#TechTeen – Anna Lou

Anna Lou is fifteen and a high school junior at Oxford Academy in Cypress, California. She began programming at ten years old and has fallen in love with it. Her computer programming-based science and research projects have won numerous state and national awards, including a minor planet named after her by the MIT Lincoln Laboratory for her Artificial Intelligence research project. Her recent accomplishments include winner of “2015 Emerging Student Innovator of the Year in STEM” awarded by Project Tomorrow and nationally recognized Aspirations in Computing Award from National Center for Women and Information Technology (NCWIT). Hoping to spread her own passion for computer science, Anna serves as the Co-Founder and President of Orange County Coder, Founder of the Scratch in Schools (SIS) volunteer program, Vice President of Technology of Orange County Math Circle (OCMC), Co-President of National Honor Society at Oxford, and Webmaster and key member of the web teams for five organizations (Math for Service, OCSEF, Orange County Math Council, OCMC, and Orange County Coder).

How did you first become involved with coding and technology?

I began programming during my elementary school science fair project, where I endeavored to develop an AI computer program to simulate Blokus, a strategy board game. Computational thinking was definitely confusing at first, but after completing a college course and going through countless practice problems, I started getting used to it. My project took two years, eight versions of increasingly effective strategies, a four-level deep search optimization, and six million simulated games before it finally played against humans (each of them a doctor and/or professor) and won. Excited about the potential and power of technology, I have since learned many more programming languages and created a multitude of other applications of all types, such as web applications or iOS apps.

Have you created any apps? Tell us about them!

One of the most recent applications I created is a smart event registration web application for my organization, Orange County Coder, an organization dedicated to spreading the love of computer programming to more students by offering free programming classes and events. Our classes have been in such high demand that the most recent class registration was filled within 90 seconds. The usual process, however, requires much administrative effort. Because none of the event registration websites I tested could automate this process, I set out to create one myself. I used JavaScript, CSS, and Bootstrap on the client side and PHP and MySQL on the server side. Several of these I already knew and several of them I had to learn from online tutorials and books. Two years later, my application has been utilized by nearly a thousand students and parents.

What did you think about tech and coding before you began?

I was always curious about technology even before I began learning the calculating language of computers. Machines were a great big powerful mystery to me, an enigma that could surpass the human mind and deal out billions of numbers in a fraction of a second. Being but an inexperienced little girl in elementary school, however, I resigned myself to the fact that computers just weren’t for me (they probably required very smart, very quick, and very talented people to learn, anyhow). Fortunately, I eventually decided to “just try it out” and it quickly opened a new world for me. I realized that I didn’t have to be a genius to code – in fact, as long as I had the passion, the persistence, and that all-important curiosity, I could succeed.

What programming languages are you familiar with? 

I am familiar with Java, JavaScript, C#, PHP, Python, and HTML/CSS. I have also enjoyed learning Swift and would like to go deeper and create more mobile apps with it, especially since more and more people are getting smartphones.

What is it that you enjoy about programming?

I like the rush of finding a new problem to solve, the challenge of scribbling all around a piece of scratch paper to end up with an algorithm, sitting up straight when I miraculously reach the answer (which would then be circled many times), the precision of transferring scribbled words from the paper into neat, aligned bits of code on the screen, the frustration of “fixing” a bug only to cause fifty more, and the final satisfaction of clicking the test button and seeing the correct answers scroll onto the screen, one by one. I reward myself by clicking it a few more times and then it’s onto the next one.
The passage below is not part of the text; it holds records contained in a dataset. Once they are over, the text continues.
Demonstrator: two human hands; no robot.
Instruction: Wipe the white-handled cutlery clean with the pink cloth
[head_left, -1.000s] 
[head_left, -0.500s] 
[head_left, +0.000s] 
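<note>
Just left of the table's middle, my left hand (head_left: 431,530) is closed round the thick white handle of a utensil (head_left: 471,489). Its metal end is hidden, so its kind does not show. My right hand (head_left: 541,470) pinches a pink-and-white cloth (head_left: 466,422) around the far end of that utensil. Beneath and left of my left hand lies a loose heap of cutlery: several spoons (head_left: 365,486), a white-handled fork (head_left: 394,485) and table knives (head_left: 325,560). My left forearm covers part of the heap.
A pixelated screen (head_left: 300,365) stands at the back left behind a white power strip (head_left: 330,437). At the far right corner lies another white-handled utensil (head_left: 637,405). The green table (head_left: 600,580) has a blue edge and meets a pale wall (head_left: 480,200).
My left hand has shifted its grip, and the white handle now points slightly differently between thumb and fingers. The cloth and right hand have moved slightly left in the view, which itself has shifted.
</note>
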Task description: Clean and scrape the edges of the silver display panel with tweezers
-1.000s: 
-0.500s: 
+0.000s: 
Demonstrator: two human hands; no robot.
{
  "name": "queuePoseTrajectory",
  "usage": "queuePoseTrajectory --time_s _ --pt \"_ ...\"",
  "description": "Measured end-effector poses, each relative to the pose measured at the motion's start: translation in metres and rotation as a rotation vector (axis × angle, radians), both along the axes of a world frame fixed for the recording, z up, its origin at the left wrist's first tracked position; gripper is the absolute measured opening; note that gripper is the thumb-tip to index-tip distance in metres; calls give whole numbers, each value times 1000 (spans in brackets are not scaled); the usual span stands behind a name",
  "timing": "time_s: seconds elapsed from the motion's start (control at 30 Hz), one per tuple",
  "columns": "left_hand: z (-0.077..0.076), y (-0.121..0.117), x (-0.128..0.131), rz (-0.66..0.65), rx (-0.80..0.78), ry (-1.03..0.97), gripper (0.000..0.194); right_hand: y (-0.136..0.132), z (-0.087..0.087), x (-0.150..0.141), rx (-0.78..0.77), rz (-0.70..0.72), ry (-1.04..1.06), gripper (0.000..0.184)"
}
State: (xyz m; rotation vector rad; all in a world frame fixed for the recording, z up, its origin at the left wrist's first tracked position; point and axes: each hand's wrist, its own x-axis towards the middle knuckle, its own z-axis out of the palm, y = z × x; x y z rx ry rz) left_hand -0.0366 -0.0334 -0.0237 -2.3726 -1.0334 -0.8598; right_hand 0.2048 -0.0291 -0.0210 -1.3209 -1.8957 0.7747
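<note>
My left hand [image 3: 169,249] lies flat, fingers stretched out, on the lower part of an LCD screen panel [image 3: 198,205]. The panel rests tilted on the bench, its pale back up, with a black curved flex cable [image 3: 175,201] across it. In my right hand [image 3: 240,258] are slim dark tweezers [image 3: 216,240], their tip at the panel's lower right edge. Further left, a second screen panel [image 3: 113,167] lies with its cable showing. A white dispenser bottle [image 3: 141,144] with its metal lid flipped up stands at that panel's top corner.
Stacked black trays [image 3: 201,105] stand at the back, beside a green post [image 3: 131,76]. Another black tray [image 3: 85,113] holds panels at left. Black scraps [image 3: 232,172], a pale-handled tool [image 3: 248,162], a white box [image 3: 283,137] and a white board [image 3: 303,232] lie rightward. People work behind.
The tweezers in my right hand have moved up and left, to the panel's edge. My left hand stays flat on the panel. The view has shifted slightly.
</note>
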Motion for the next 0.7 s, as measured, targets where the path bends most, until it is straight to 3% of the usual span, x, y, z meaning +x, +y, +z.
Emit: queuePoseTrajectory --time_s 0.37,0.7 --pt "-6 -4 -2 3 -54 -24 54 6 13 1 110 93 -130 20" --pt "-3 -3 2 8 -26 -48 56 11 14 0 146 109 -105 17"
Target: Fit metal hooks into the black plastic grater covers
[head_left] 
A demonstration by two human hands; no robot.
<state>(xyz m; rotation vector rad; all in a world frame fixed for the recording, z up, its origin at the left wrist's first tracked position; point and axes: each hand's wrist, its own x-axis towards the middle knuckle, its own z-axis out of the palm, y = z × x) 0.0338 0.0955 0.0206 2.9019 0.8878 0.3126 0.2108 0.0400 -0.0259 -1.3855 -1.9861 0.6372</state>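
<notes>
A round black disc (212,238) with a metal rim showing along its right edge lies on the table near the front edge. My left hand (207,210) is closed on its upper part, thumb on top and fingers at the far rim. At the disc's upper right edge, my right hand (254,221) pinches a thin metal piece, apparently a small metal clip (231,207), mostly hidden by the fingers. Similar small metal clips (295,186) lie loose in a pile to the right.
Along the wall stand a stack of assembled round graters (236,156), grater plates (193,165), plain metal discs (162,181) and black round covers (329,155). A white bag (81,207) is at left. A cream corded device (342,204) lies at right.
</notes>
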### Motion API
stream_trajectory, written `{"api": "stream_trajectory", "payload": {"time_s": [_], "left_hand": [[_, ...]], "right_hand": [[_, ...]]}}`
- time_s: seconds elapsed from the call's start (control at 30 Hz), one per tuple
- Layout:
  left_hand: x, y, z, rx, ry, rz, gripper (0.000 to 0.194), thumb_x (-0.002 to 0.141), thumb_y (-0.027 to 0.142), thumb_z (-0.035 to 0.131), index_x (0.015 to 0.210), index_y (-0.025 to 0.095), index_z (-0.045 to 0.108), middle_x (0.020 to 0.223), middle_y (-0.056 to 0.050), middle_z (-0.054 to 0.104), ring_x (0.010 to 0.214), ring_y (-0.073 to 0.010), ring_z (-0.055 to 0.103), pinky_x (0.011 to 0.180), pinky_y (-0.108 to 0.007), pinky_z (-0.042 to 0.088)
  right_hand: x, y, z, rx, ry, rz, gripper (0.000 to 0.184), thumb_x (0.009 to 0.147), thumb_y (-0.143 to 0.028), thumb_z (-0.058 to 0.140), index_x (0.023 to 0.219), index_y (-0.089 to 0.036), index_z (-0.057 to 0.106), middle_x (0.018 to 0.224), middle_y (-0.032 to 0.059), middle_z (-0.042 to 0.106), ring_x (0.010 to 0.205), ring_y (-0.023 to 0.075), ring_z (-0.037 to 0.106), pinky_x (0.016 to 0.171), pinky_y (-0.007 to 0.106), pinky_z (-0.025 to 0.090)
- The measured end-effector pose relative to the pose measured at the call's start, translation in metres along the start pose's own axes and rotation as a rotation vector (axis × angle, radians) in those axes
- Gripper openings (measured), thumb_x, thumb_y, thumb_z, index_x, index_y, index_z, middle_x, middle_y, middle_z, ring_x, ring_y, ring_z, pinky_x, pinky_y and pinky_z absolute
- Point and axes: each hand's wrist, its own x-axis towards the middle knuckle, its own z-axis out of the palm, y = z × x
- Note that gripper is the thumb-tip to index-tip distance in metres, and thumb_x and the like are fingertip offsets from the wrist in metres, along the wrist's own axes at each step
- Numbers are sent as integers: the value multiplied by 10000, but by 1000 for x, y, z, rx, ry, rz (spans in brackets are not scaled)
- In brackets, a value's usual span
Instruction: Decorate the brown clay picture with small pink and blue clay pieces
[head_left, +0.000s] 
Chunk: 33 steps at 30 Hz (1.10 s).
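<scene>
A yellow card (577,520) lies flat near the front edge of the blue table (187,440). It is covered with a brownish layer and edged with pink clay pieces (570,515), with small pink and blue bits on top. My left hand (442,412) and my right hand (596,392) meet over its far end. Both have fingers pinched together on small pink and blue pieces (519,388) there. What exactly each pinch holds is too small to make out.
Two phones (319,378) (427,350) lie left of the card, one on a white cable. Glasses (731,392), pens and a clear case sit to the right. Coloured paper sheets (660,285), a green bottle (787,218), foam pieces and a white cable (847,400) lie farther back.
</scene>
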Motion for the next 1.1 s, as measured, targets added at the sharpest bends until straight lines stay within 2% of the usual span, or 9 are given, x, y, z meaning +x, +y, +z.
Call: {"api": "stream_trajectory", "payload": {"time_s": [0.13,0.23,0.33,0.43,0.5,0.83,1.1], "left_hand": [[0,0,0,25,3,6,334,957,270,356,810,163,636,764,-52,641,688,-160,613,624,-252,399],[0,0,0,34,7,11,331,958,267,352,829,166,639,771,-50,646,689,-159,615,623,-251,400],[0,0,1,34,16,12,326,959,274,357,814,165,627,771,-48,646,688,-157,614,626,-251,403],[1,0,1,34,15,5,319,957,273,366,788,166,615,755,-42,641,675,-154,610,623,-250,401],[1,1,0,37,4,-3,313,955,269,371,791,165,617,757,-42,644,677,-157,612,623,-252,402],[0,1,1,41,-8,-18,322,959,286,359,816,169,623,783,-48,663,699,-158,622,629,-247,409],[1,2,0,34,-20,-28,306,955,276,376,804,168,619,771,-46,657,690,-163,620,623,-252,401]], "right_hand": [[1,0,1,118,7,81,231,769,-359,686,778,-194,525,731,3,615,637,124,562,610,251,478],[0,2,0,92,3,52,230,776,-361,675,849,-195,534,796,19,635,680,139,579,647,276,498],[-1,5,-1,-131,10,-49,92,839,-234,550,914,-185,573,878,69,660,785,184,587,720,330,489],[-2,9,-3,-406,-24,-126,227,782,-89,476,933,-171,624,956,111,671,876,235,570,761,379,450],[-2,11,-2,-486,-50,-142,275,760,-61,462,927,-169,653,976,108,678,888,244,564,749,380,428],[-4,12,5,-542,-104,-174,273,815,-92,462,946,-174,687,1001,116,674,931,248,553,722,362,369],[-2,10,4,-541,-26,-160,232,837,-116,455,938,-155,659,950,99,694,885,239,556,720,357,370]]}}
Are there any resources that have helped you develop your skills?

Codecademy.com is a good website to get started with. There are many other online tutorials for specific languages, but I found that practicing with small projects or bigger projects helped me grasp the language better and truly train myself on computational thinking. Codingbat.com is great for practicing Java and Python. Participating in programming competitions is also fun and allows you to challenge yourself.

Why do you think students should learn how to code?

It’s the twenty-first century – we are surrounded by technology everywhere. In a world so connected with technology, knowing how to code will soon be nearly as important as knowing how to read. More coders will mean more inventions, more innovations, more bright ideas, and more advancement.

Do you see yourself building a career field in the tech field?

I definitely see technology as a big part of my life and I hope to build upon that in the future. I’d like to major in Computer Science and eventually develop a career centered on technology.

What advice do you have for other beginners, especially high school students?

Don’t be afraid. Stare that book, class, tutor, teacher, computer or tutorial right in the eye and make sure it knows that you want to learn and you are going to learn. The computer is very friendly (though it may be slightly intimidating at first) and once you learn to speak its language, you’ll be best friends. Pick an easy language to start out with – maybe JavaScript or Python – and once you’ve got the concepts down (remember: concepts are more important than syntax!), don’t be scared to dive right in. Practice a lot, scribble everywhere, ask for help when you need it, and don’t stop learning.